Count the lines below that contain "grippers". Answer with the number alone.

____

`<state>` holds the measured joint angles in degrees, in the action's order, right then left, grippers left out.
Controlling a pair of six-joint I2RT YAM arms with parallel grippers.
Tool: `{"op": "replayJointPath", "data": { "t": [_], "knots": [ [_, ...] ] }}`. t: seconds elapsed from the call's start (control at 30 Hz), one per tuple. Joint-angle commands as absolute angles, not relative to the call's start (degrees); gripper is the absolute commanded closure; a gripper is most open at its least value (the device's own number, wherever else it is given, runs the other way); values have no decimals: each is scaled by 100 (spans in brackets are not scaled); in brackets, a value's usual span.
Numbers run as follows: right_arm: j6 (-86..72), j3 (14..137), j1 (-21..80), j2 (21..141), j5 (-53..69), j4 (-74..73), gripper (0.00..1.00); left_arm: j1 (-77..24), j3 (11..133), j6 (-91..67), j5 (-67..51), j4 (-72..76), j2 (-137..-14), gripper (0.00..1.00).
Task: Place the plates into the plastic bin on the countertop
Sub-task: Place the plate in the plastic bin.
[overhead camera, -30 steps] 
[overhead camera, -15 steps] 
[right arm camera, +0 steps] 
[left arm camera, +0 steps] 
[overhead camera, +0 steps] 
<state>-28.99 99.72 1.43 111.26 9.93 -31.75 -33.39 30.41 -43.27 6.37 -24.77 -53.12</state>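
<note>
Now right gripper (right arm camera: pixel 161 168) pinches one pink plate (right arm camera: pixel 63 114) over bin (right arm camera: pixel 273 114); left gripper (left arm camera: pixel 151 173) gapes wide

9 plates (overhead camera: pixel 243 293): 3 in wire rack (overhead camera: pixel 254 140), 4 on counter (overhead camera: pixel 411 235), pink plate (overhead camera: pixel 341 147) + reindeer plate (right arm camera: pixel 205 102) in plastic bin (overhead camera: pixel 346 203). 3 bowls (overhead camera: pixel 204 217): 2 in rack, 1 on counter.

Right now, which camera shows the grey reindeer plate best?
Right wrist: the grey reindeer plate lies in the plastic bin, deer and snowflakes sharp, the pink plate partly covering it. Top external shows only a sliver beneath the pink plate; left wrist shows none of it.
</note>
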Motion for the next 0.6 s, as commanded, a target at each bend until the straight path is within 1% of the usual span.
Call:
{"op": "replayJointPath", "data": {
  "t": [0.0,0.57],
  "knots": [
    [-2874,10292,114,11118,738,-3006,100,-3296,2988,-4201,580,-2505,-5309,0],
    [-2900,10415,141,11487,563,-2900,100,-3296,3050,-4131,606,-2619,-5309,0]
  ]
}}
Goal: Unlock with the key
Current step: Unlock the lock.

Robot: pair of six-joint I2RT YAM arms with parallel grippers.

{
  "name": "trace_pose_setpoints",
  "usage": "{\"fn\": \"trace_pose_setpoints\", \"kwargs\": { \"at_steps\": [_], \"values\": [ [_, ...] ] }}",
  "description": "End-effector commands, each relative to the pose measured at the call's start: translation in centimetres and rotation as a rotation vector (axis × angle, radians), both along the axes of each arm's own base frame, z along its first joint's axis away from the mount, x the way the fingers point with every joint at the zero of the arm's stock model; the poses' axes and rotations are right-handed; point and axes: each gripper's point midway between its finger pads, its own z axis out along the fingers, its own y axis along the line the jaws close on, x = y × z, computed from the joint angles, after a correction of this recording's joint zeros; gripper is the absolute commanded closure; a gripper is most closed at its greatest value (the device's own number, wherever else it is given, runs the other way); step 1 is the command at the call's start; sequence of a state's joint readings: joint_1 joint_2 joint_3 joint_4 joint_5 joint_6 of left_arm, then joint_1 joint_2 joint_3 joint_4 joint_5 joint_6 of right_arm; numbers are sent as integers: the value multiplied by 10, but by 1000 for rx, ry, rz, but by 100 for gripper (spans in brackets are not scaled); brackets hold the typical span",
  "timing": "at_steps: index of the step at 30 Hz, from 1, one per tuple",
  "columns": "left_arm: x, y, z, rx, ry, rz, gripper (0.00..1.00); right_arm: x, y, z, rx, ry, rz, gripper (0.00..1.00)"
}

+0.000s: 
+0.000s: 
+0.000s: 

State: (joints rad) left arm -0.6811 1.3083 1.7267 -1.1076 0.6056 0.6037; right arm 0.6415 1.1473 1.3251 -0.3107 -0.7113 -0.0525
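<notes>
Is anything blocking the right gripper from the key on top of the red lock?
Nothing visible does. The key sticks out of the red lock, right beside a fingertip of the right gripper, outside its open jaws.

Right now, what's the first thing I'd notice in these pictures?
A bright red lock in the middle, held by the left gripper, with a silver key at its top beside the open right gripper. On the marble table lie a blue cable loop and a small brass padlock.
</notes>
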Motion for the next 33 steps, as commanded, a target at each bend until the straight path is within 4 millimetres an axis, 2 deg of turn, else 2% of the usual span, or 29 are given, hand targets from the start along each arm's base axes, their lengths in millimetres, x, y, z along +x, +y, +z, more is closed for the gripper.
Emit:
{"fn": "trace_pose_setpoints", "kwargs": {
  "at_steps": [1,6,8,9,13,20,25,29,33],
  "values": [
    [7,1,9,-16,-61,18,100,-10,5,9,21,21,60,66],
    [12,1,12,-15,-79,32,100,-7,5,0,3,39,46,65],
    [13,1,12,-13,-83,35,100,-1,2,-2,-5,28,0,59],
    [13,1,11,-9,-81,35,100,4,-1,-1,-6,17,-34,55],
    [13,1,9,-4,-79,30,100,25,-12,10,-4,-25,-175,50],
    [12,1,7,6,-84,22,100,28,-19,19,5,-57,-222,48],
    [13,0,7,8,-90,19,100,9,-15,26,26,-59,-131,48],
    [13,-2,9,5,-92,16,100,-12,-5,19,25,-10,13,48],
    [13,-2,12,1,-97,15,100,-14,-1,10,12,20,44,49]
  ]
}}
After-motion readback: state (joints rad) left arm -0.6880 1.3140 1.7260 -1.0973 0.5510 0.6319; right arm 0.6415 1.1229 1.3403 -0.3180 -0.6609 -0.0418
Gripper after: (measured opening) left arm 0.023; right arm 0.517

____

WRITTEN RESPONSE: 3